Below are records; copy every line among them that contains the word "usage".

• • • • •

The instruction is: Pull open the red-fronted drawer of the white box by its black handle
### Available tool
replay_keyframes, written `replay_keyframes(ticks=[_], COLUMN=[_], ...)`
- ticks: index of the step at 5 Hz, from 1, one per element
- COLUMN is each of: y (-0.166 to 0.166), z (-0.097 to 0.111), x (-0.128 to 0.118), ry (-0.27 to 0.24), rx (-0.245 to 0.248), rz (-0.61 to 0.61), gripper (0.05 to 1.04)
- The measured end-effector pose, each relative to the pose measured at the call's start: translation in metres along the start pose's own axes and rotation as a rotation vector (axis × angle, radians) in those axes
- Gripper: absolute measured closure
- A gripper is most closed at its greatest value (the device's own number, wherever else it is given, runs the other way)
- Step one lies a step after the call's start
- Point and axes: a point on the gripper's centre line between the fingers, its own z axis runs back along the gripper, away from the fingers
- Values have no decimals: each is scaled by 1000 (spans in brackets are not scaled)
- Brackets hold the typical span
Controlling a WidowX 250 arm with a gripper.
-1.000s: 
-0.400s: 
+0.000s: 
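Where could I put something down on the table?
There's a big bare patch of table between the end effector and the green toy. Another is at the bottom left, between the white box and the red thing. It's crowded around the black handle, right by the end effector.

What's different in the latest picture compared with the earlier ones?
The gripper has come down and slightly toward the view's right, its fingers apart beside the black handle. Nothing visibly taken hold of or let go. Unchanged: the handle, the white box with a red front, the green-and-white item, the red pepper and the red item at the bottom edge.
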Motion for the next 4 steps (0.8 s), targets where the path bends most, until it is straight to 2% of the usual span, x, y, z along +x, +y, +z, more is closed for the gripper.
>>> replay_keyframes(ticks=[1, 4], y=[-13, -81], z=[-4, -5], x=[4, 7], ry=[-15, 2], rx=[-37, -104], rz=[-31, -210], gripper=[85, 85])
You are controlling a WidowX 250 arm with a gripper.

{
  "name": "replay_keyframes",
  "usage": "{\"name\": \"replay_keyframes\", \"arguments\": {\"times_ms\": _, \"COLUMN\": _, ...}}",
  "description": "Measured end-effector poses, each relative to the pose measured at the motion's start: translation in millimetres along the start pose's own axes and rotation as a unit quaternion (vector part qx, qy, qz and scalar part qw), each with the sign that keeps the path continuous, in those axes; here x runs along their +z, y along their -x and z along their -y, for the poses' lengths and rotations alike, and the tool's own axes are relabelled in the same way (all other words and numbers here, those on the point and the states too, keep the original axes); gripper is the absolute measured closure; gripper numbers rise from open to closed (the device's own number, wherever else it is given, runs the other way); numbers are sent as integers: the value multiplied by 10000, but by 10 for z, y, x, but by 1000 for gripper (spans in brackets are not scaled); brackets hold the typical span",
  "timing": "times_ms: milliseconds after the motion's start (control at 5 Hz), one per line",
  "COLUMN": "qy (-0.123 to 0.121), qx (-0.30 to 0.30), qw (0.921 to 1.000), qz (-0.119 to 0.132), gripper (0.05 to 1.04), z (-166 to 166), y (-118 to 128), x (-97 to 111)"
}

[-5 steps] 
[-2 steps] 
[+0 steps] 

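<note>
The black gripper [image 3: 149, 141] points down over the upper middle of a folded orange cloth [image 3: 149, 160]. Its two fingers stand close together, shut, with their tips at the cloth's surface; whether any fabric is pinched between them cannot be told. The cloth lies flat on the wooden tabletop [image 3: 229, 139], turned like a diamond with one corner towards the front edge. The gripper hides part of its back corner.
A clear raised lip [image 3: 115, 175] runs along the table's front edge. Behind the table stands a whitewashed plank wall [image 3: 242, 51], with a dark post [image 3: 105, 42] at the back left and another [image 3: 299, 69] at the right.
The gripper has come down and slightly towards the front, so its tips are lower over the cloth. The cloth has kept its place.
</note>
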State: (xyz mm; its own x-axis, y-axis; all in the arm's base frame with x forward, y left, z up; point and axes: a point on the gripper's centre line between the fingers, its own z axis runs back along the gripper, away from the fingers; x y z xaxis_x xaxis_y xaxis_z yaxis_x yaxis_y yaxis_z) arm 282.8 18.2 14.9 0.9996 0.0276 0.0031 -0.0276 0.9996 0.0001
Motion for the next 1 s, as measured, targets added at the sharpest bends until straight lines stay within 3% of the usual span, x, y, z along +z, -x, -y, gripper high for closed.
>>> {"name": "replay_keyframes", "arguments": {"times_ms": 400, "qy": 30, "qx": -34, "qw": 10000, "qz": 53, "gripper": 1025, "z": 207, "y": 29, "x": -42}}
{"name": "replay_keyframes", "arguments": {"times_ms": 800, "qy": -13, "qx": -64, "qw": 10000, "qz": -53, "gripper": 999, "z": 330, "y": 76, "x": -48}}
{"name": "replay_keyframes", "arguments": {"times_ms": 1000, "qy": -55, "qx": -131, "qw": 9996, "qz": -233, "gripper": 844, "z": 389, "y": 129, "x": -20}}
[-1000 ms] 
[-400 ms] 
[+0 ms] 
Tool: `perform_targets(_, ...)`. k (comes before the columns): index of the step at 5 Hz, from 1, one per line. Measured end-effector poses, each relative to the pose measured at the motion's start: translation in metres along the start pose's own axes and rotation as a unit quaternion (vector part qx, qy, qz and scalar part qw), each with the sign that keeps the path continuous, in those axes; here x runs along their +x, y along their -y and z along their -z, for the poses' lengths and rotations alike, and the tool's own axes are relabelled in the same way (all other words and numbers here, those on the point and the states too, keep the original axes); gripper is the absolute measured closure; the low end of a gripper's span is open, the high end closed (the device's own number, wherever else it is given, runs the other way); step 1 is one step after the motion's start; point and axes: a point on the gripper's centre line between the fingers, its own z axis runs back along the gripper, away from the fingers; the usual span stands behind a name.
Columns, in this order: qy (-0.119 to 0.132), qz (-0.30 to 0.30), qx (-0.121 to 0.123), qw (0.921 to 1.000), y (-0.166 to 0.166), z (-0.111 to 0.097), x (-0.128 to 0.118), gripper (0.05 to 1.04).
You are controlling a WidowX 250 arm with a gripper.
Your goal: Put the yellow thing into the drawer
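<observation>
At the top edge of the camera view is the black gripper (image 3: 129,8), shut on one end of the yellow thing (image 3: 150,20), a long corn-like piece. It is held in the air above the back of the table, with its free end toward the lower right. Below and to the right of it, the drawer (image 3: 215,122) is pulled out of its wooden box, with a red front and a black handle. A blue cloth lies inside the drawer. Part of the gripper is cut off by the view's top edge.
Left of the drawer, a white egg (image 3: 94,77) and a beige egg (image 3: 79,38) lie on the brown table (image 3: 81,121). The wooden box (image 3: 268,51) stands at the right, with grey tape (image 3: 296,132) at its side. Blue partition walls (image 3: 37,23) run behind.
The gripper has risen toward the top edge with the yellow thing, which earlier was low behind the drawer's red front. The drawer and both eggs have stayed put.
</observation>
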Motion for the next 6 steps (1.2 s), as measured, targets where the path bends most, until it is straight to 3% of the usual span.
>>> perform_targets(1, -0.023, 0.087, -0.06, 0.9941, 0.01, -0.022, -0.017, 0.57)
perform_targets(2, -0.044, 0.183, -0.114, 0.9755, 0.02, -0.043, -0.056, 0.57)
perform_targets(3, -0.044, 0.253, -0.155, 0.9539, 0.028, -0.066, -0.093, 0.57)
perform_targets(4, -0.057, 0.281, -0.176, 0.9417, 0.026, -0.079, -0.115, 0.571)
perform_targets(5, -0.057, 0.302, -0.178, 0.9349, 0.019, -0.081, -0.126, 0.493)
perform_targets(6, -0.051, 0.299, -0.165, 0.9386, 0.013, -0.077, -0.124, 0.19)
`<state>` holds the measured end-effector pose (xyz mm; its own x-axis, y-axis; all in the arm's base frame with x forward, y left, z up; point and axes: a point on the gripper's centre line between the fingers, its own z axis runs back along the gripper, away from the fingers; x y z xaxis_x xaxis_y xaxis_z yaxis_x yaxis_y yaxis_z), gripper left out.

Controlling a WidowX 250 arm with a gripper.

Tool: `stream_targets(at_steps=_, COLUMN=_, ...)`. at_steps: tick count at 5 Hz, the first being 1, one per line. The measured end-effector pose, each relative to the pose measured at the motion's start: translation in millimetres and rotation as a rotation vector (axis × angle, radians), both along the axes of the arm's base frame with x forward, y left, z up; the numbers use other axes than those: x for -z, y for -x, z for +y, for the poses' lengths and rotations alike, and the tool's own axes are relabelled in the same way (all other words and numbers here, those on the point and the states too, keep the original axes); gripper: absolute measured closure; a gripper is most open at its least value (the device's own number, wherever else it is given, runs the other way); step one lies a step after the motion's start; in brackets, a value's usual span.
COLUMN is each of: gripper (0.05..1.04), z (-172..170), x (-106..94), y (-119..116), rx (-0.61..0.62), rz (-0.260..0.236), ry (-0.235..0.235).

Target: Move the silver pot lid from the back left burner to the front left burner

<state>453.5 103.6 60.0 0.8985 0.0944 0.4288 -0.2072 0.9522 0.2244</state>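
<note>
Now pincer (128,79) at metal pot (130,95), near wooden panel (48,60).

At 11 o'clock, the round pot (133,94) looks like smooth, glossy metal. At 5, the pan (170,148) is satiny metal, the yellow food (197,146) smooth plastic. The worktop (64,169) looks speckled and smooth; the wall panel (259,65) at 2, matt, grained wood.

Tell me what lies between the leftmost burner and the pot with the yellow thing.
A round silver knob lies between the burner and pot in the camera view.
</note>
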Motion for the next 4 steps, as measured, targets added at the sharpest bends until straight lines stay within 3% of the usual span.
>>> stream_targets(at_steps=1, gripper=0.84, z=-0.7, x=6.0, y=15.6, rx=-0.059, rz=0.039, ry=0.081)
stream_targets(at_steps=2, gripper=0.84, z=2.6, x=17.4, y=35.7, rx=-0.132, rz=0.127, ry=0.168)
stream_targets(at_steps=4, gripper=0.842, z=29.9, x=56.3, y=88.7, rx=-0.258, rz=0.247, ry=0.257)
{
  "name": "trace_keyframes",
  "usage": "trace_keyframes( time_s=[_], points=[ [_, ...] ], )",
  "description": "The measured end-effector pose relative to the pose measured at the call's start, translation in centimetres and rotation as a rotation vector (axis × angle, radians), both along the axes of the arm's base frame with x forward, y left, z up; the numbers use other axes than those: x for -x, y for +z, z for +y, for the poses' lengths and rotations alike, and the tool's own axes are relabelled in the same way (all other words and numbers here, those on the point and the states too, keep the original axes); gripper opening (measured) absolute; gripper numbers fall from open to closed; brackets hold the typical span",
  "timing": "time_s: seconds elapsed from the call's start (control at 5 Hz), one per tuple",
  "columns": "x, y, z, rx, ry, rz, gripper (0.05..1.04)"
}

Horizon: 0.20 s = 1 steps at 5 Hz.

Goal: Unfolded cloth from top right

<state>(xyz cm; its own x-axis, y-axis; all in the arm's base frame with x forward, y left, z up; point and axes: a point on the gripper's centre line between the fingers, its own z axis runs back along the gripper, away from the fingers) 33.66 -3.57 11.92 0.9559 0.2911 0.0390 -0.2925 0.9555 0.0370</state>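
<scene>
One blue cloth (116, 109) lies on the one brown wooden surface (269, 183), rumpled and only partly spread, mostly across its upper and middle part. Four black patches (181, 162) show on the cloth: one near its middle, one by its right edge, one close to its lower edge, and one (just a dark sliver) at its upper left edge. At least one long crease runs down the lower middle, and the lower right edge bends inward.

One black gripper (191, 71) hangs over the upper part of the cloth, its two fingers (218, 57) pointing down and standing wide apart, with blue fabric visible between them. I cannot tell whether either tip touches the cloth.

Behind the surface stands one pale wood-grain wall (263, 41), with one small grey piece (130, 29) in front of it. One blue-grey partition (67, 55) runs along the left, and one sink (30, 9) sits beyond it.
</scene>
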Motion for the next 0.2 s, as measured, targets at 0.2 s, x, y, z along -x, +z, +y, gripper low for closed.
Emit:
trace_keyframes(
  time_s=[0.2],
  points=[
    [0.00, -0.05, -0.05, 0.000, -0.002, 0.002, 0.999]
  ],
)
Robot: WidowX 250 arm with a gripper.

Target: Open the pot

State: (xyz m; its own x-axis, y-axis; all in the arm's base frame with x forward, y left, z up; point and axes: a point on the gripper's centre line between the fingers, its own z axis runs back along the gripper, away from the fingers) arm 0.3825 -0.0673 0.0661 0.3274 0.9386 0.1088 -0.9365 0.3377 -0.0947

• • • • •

Answer section
  "usage": "{\"name\": \"replay_keyframes\", \"arguments\": {\"times_ms\": _, \"COLUMN\": _, ...}}",
  "usage": "trace_keyframes( time_s=[_], points=[ [_, ...] ], )",

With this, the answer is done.